Née d'une mère allemande, la romancière indienne Anita Desai a construit le personnage de Baumgartner qui naquit en Allemagne avant l'arrivée des nazis au pouvoir et s'exila en Inde avant qu'il ne soit trop tard. On apprend au début du roman qu'il est mort et le lecteur est invité à suivre le récit de sa dernière journée : sa promenade, sa visite à Lotte, son amie de longue date, sa tournée des restaurants pour récupérer des restes qu'il pourra donner aux nombreux chats qu'il a recueilli chez lui, etc. Entre les chapitres racontant cette dernière journée s'insèrent d'autres chapitres retraçant la vie de Baumgartner depuis son enfance à Berlin.

Le titre du roman rend bien compte de son contenu. L'auteure raconte en effet très bien l'atmosphère de la ville de Bombay, bien que ce soit une vision sélective puisque liée au ressenti de Baumgartner. Le contexte est principalement celui de la pointe Sud de l'île, Colaba, où non loin de la Porte de l'Inde se dresse l'hôtel Taj Mahal. Non loin de là, Baumgartner habite un modeste appartement dans la résidence Hira Niwas.

Outre ses qualités descriptives (non dénuées de fantaisie puisque la Porte de l'Inde, en grès jaune, est décrite comme étant constituée de grès rouge), le roman revient de façon intéressante sur certaines périodes de l'histoire européenne et indienne. Le roman comporte aussi de nombreux extraits de chansons et poésies allemandes qui ont accompagné la jeunesse du personnage. Le fameux poème de Goethe (Kennst du das Land, mis en musique notamment par Hugo Wolf et merveilleusement bien chanté par Juliane Banse...) trouvera une interprétation originale de la part du jeune Baumgartner.

Pour les Indiens, Baumgartner restera toute sa vie un sahib, un firanghi (nom qui en Inde désignait les Européens depuis le XVIIe siècle au moins). Pour les Anglais, quand la guerre aura éclaté, il sera avant tout un Allemand digne d'être fait prisonnier, peu important qu'avec les autres Juifs allemands, il ait à cotoyer les partisans de Hitler. De retour à Calcutta à la fin de la guerre, il devra fuir une nouvelle fois quand les violences entre hindous et musulmans conduisant à la partition de l'Inde se déclencheront. Il s'installera alors à Bombay.

Ce livre, le sixième de l'auteure que je lise, est pour le moment mon préféré.

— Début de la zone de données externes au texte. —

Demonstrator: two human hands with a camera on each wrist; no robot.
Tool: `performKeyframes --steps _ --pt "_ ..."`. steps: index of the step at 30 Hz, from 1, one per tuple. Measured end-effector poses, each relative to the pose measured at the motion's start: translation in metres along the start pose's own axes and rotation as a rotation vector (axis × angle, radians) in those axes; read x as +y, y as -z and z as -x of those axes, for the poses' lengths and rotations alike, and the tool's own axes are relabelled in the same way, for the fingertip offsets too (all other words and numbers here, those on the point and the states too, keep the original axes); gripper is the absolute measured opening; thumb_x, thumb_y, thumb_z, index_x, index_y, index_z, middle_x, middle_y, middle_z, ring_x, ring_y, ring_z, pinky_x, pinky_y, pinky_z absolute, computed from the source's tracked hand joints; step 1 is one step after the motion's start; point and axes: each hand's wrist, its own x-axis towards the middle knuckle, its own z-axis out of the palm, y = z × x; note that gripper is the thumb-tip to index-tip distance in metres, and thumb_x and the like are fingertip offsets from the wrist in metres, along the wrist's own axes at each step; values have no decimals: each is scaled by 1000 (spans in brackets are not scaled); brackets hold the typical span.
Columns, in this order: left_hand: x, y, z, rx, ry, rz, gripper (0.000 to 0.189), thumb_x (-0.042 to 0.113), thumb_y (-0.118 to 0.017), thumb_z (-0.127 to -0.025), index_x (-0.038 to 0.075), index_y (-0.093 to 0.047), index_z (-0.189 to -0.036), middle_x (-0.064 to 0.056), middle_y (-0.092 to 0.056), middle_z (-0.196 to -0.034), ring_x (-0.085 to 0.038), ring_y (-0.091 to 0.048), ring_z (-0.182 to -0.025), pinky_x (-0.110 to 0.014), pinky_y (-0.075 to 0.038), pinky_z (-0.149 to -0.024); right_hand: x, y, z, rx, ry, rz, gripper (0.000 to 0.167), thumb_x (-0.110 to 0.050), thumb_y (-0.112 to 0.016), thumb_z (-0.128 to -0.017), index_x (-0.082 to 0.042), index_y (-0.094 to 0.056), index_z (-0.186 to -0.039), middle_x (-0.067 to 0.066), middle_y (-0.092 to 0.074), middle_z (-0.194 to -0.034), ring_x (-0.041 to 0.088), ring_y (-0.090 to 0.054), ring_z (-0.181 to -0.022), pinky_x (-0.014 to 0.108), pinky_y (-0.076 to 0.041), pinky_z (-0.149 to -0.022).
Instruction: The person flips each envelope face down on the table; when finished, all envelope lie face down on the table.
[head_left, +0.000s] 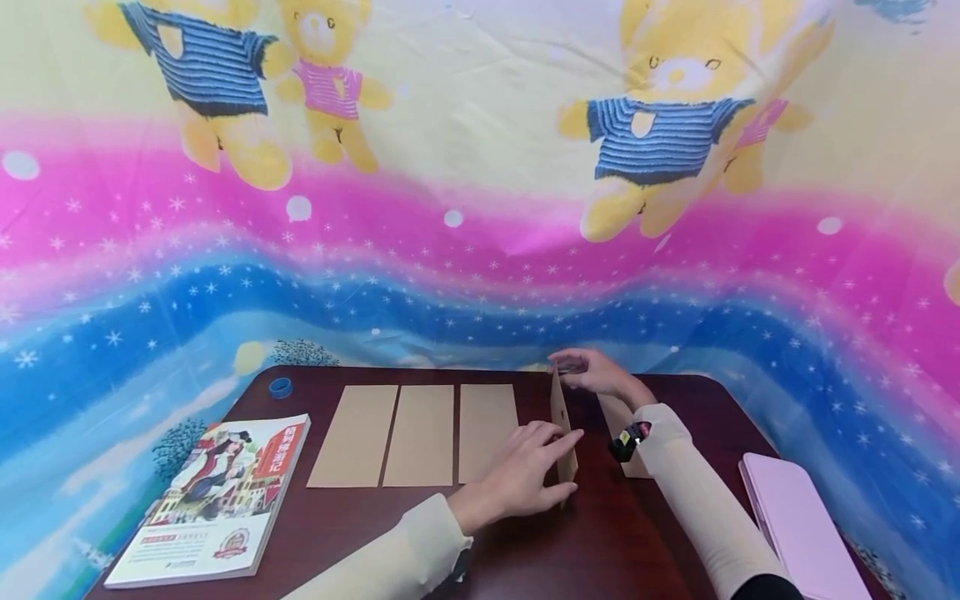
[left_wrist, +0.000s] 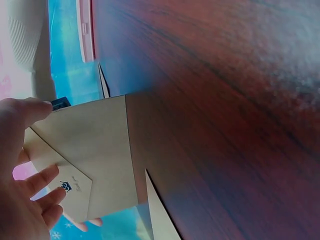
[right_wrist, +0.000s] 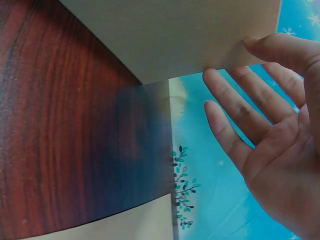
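Note:
A brown kraft envelope stands on its edge between my hands. In the left wrist view, the envelope's pointed flap carries a small dark print and lettering. My right hand pinches the far end, thumb on the plain face and fingers behind the edge. From the near left side, my left hand reaches along it with fingers spread at the flap and the thumb at the near corner. Three flat brown paper rectangles lie side by side to the left. Another brown piece lies under my right wrist, partly hidden.
A paperback book with an illustrated cover lies at the left edge of the dark wooden table. Behind it is a blue ring. At the right edge lies a pink case. A bear-printed cloth hangs around the table.

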Motion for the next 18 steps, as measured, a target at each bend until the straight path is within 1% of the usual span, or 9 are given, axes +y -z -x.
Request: performKeyframes --steps 2,4,6,9,11,14,15,16,18 --pt "1 0 0 -12 0 9 69 51 -68 -94 25 -48 -155 1 -61 -134 -16 -56 -125 -35 -47 -106 3 -2 1 -5 -13 -1 46 -11 -61 -101 -13 -55 -147 19 -63 -141 35 -61 -130 44 -58 -93" --pt "1 0 -1 -20 1 13 69 51 -68 -94 25 -47 -155 0 -61 -134 -17 -55 -125 -36 -47 -106 6 -4 2 -11 -23 3 45 -10 -61 -102 -13 -56 -146 17 -64 -141 35 -61 -129 46 -58 -91" --pt "2 -1 -1 -22 3 15 69 51 -68 -94 26 -47 -155 1 -61 -135 -16 -55 -125 -35 -47 -105 9 -6 1 -16 -27 14 42 -12 -61 -102 -13 -59 -144 16 -65 -140 31 -63 -125 48 -58 -86" --pt "2 -2 -1 -9 -2 6 69 51 -68 -94 26 -47 -155 1 -61 -134 -16 -55 -124 -35 -47 -103 13 -10 1 -18 -29 30 39 -13 -62 -101 -10 -61 -140 15 -66 -138 25 -66 -109 51 -57 -78" --pt "2 -2 -1 3 -9 -7 69 52 -68 -93 26 -48 -154 1 -62 -133 -16 -56 -123 -34 -47 -102 17 -12 0 -16 -36 43 38 -14 -63 -101 -9 -63 -138 15 -67 -137 21 -65 -101 47 -55 -73" --pt "2 -3 -1 16 -16 -19 69 51 -69 -93 26 -49 -154 1 -63 -132 -16 -56 -121 -33 -47 -101 22 -16 -1 -23 -46 50 41 -15 -64 -101 -4 -61 -139 16 -68 -135 18 -64 -97 42 -54 -71" --pt "3 -3 -1 13 -14 -18 69 51 -69 -92 27 -49 -154 1 -63 -132 -16 -56 -122 -34 -47 -101 23 -18 -1 -26 -53 53 42 -16 -64 -100 -3 -60 -140 16 -68 -135 19 -64 -94 42 -54 -71" --pt "3 -3 -1 10 -12 -18 69 51 -69 -92 27 -49 -154 2 -63 -132 -16 -56 -122 -34 -47 -101 25 -19 -1 -32 -54 57 42 -15 -63 -100 -2 -60 -140 16 -68 -135 19 -64 -96 41 -54 -71" --pt "3 -3 -1 1 -9 -19 69 51 -69 -92 27 -49 -154 2 -63 -132 -16 -56 -121 -33 -47 -101 28 -21 -2 -43 -57 56 42 -13 -62 -101 0 -59 -141 17 -68 -135 21 -64 -95 40 -53 -70"
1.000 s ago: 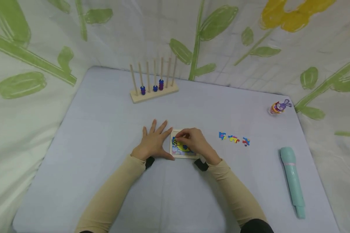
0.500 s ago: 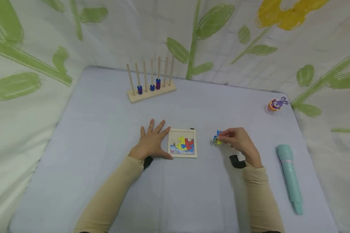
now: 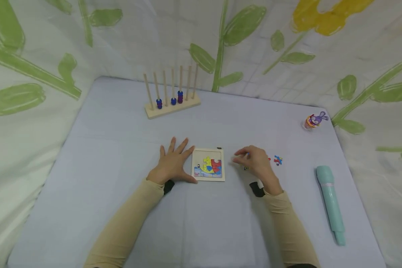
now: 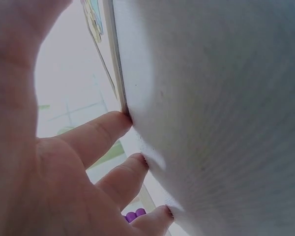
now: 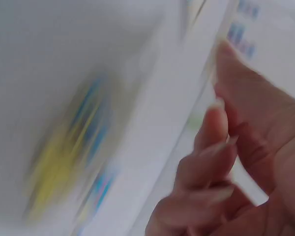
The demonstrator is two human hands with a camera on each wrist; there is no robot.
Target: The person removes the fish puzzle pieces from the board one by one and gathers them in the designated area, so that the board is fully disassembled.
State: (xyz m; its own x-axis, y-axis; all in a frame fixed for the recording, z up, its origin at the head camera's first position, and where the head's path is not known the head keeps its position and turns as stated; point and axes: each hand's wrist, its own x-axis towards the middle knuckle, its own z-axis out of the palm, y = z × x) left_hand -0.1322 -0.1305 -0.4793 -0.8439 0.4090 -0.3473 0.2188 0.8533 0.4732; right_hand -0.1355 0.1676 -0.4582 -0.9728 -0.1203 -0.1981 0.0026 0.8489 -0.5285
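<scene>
A small wooden jigsaw tray (image 3: 209, 180) lies mid-table, its lower part filled with yellow, red and blue pieces (image 3: 208, 169). My left hand (image 3: 171, 166) is spread flat at its left side, with thumb and index fingertip against the frame; the left wrist view shows the index fingertip at the tray edge (image 4: 117, 59). My right hand (image 3: 258, 163) hovers right of the tray, thumb and index apart and nothing between them. Beneath it, mostly hidden in the head view, are loose puzzle pieces, blurred yellow and blue (image 5: 59, 177) in the right wrist view. A red-and-blue piece (image 3: 278, 160) lies beyond.
A wooden bead rack (image 3: 172, 108) with upright pegs and a few blue and purple beads stands at the back. A rabbit-topped toy (image 3: 313, 121) sits near the far right corner. Along the right side lies a mint-green microphone-shaped toy (image 3: 331, 204). A painted cloth hangs behind.
My right hand carried a blue-and-yellow piece with an eye from the tray rightward to the loose pieces, let go of it and moved slightly back left. The left hand stayed at the tray.
</scene>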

Du même auteur : Un parcours en zig-zag.

Joël

Extrait :

Après le coucher du soleil, le jardin était envahi par les familles qui vivaient comme autant de rats et de poux dans les crevasses et les fissures de l'immeuble et sortaient prendre un peu d'air. Derrière les cloisons les machines à coudre vrombissaient, les machines à écrire crépitaient, les presses à imprimer résonnaient sourdement et les mécaniciens tapaient sur des carrosseries rouillées. On étalait de la peinture sur de la tôle ou du bois, on égorgeait et plumait les poulets, et l'unique robinet d'eau coulait sans arrêt sur les dalles de pierre verdies et luisantes de la cour. Là les femmes récuraient des montagnes croulantes d'ustensiles de cuisine, remplissaient seaux et bouilloires, débarbouillaient des enfants hurlants, faisaient leur toilette, se lavaient les cheveux et menaient une guerre apparemment sans fin contre la crasse. La première chose qu'on entendait la matin, bien avant le point du jour, était le tintement du seau de métal qu'on posait sous le robinet, suivi du bruit de l'eau qui dégringolait dedans. Tard dans la nuit, quand tout était lavé, l'eau continuait à goutter du chiffon qu'on attachait au robinet de cuivre pour éviter les éclaboussures, et on aurait pu s'imaginer dormir au bord d'un ruisseau. Pourtant rien n'était propre. Le robinet transformait la cour en marécage, et les enfants s'accroupissaient n'importe où pour uriner ou déféquer. Une fois lavé, le linge avait l'air encore moins blanc et plus boueux qu'avant. Ces lessives qui avaient lieu quotidiennement — quand ce n'était pas plusieurs fois par jour — pendaient en longues banderoles sous toutes les fenêtres et tous les balcons, tapissant les murs lépreux de saris de six mètres de long et de dhotis d'un mètre de large, qui ressemblaient à des drapeaux ou à des linceuls. L'immeuble entier paraissait frémir et vaciller au moindre souffle de vent, tandis que le linge claquait, flottait et pendait mollement comme la peau d'une vache maigre ou les plumes dépenaillées d'un oiseau en mue.

Le Bombay de Baumgartner
Le Bombay de Baumgartner d'Anita Desai - Stock - 318 pages.
Traduit de l'anglais par Paulette Vielhomme-Callais.